_TASK BRIEF_. Lines below that include "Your" are the answer; copy each one.

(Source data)
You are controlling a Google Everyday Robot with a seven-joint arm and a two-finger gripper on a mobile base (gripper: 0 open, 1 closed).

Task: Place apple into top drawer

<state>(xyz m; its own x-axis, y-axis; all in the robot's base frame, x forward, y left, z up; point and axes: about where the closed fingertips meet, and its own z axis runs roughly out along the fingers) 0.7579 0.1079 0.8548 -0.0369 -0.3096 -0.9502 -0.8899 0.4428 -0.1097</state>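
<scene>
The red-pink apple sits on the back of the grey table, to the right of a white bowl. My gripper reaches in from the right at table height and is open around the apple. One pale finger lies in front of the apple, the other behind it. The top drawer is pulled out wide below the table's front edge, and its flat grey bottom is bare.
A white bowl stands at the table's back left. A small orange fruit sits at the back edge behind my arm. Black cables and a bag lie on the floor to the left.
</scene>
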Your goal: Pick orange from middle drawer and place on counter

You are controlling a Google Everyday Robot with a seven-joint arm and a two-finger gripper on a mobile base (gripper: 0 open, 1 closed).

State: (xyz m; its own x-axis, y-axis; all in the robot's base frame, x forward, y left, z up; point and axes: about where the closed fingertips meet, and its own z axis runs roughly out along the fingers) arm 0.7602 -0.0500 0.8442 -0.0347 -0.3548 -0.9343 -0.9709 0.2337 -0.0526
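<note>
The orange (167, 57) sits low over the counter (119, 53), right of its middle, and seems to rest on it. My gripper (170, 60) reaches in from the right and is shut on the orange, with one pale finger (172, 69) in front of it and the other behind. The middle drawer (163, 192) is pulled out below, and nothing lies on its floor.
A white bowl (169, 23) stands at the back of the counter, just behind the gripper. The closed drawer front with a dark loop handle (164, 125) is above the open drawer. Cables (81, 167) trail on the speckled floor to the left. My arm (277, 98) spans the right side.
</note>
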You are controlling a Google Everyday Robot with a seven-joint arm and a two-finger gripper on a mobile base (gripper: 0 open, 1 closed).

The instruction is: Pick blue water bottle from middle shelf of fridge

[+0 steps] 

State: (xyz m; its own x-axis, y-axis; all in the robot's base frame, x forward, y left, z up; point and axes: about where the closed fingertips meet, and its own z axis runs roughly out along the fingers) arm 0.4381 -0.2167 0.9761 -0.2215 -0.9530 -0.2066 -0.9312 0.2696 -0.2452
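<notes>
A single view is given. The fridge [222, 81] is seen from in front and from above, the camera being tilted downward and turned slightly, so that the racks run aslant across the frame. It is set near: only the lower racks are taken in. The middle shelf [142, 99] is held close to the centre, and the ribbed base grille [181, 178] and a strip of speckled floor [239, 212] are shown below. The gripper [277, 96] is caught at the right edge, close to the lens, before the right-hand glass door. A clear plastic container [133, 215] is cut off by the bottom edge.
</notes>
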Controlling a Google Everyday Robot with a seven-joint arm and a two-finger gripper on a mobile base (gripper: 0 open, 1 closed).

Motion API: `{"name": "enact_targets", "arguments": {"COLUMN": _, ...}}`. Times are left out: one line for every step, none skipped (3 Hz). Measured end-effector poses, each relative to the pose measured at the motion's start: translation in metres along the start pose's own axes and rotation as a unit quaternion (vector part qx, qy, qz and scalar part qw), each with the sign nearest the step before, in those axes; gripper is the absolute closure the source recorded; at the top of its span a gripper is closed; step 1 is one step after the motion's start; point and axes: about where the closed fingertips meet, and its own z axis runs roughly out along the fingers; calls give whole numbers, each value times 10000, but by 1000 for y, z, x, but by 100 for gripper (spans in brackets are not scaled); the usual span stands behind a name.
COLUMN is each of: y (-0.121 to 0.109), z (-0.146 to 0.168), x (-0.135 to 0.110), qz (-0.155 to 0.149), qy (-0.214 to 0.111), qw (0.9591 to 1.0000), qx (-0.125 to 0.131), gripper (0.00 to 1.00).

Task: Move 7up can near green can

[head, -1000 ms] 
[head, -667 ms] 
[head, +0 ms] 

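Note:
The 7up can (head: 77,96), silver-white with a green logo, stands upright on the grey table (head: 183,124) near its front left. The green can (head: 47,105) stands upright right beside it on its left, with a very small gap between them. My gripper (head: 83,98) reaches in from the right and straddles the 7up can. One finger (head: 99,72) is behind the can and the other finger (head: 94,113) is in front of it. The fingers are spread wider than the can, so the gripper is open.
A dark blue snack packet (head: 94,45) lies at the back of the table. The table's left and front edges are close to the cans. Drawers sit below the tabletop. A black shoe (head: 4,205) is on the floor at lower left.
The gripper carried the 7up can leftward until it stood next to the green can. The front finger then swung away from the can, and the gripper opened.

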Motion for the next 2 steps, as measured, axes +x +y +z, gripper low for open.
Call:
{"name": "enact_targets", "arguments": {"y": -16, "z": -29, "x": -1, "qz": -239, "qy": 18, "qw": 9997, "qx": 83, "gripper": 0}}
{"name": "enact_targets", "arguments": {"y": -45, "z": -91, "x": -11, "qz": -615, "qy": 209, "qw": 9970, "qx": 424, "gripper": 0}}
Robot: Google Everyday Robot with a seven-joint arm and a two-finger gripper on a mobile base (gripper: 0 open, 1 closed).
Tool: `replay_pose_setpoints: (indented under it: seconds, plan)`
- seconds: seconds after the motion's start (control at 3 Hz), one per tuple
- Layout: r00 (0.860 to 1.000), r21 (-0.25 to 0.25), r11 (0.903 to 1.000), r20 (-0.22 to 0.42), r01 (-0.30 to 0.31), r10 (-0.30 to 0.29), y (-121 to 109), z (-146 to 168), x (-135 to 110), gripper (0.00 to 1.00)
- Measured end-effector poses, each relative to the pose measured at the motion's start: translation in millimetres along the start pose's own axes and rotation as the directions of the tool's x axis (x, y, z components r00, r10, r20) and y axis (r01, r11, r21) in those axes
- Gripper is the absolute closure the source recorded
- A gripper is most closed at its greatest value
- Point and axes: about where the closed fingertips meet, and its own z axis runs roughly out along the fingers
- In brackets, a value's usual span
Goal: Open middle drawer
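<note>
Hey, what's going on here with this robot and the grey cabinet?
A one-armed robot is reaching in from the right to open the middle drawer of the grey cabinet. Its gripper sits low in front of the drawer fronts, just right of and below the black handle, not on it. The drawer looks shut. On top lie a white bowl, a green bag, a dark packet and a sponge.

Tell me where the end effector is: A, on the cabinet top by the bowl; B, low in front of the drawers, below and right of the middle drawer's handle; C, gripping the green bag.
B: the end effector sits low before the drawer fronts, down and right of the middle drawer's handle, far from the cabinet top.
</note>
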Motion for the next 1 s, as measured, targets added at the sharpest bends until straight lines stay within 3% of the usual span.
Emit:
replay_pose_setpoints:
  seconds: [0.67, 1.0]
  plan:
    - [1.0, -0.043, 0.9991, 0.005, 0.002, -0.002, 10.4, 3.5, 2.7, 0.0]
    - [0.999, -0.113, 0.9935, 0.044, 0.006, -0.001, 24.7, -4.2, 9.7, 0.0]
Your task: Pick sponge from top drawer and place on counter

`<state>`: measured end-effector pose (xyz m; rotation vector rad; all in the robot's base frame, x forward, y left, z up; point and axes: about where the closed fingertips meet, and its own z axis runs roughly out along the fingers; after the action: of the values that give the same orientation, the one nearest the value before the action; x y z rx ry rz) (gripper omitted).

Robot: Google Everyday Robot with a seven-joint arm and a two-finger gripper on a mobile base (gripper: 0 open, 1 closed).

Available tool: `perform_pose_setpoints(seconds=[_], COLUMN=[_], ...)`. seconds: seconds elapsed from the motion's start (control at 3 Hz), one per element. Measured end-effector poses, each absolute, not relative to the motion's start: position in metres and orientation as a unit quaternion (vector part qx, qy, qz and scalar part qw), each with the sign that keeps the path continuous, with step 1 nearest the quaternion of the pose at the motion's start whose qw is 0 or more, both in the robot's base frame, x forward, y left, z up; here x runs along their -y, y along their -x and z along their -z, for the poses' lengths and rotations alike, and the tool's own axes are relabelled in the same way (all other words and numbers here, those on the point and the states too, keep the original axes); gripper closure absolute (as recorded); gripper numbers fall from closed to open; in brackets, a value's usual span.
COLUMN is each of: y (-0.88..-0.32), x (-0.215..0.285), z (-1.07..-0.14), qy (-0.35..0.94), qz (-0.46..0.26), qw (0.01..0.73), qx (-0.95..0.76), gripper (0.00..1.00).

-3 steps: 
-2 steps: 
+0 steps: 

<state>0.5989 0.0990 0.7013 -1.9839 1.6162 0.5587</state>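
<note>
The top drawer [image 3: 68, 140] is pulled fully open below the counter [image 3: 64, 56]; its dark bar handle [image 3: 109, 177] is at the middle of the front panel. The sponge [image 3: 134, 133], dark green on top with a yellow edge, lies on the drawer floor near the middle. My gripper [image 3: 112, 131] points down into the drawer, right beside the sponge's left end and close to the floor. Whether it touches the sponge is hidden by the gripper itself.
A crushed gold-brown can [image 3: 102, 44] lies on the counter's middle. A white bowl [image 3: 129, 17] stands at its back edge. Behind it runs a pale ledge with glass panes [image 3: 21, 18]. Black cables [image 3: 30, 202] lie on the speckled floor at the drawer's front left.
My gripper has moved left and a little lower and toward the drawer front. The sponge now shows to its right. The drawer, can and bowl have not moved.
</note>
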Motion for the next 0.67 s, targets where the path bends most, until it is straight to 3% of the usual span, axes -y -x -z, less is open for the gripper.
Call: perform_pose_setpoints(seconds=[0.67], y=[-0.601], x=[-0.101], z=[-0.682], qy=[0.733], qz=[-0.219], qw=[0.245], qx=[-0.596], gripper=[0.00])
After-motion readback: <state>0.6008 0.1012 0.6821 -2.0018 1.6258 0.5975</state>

_RESPONSE_.
Your goal: Pick orange from middle drawer and place on counter
Your task: Pick sponge from top drawer and place on counter

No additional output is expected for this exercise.